*What to do*. Although the data below holds other lines too, output only those from the line with "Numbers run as" up to and including the line with "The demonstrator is", exactly as they appear.

*Data segment*.
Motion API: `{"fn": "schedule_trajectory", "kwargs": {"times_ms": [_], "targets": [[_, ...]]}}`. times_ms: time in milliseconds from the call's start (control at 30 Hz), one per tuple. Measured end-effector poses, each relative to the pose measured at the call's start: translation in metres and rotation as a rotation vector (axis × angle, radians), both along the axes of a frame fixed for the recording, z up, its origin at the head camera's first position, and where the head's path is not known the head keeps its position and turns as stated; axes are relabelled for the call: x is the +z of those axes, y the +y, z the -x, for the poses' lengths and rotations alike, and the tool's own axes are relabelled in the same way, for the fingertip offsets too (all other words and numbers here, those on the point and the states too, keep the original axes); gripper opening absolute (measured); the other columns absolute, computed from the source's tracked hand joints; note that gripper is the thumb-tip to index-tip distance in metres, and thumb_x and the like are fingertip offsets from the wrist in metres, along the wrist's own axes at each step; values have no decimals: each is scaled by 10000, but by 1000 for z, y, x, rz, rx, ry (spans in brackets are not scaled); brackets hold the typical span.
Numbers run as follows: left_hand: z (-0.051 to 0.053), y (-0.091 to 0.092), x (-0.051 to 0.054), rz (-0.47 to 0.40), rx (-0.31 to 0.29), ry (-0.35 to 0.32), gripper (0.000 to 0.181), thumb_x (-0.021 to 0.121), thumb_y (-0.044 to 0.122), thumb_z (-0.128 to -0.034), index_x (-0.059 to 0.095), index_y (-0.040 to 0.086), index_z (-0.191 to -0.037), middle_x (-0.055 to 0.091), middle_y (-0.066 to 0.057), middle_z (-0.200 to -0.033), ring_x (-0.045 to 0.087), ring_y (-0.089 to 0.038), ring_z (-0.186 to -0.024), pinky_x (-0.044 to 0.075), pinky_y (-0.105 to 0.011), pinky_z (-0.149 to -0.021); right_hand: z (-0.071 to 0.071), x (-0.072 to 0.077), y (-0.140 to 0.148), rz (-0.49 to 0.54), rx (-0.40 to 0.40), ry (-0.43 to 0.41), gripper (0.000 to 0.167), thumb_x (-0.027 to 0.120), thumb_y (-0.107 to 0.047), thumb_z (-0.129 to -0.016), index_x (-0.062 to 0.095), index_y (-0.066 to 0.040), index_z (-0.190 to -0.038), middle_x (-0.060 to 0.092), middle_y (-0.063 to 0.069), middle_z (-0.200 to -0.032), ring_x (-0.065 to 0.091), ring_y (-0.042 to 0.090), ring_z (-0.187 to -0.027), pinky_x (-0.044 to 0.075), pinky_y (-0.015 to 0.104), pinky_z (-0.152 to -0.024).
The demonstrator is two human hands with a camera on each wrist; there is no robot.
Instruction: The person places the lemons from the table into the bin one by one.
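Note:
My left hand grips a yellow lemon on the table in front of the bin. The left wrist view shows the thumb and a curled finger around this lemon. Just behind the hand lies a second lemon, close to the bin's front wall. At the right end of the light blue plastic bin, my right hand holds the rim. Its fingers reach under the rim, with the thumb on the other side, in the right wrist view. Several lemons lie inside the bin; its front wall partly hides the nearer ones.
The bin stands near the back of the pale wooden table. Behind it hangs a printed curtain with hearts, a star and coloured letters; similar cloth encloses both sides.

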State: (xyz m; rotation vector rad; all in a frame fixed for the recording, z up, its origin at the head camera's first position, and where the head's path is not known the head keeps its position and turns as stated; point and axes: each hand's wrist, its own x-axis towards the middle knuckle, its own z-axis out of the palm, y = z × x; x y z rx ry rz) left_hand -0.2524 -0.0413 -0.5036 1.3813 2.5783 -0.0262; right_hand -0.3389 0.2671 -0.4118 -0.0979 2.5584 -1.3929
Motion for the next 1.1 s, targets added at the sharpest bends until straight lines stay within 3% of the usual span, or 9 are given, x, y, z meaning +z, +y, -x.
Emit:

*Your solution*.
Numbers run as follows: left_hand: z (-0.051 to 0.053), y (-0.091 to 0.092), x (-0.051 to 0.054), rz (-0.47 to 0.40), rx (-0.31 to 0.29), ry (-0.35 to 0.32), gripper (0.000 to 0.181), thumb_x (-0.021 to 0.121), thumb_y (-0.044 to 0.122), thumb_z (-0.128 to -0.034), index_x (-0.059 to 0.095), index_y (-0.040 to 0.086), index_z (-0.191 to -0.037), middle_x (-0.055 to 0.091), middle_y (-0.066 to 0.057), middle_z (-0.200 to -0.033), ring_x (-0.045 to 0.087), ring_y (-0.089 to 0.038), ring_z (-0.186 to -0.024), pinky_x (-0.044 to 0.075), pinky_y (-0.105 to 0.011), pinky_z (-0.149 to -0.021); right_hand: z (-0.071 to 0.071), x (-0.072 to 0.077), y (-0.140 to 0.148), rz (-0.49 to 0.54), rx (-0.40 to 0.40), ry (-0.43 to 0.41), gripper (0.000 to 0.167), thumb_x (-0.027 to 0.120), thumb_y (-0.107 to 0.047), thumb_z (-0.129 to -0.016), index_x (-0.062 to 0.095), index_y (-0.066 to 0.040), index_z (-0.190 to -0.038), middle_x (-0.060 to 0.092), middle_y (-0.063 to 0.069), middle_z (-0.200 to -0.032), ring_x (-0.065 to 0.091), ring_y (-0.042 to 0.090), ring_z (-0.187 to -0.027), pinky_x (-0.044 to 0.075), pinky_y (-0.015 to 0.104), pinky_z (-0.152 to -0.024).
The demonstrator is two human hands with a camera on each wrist; there is no robot.

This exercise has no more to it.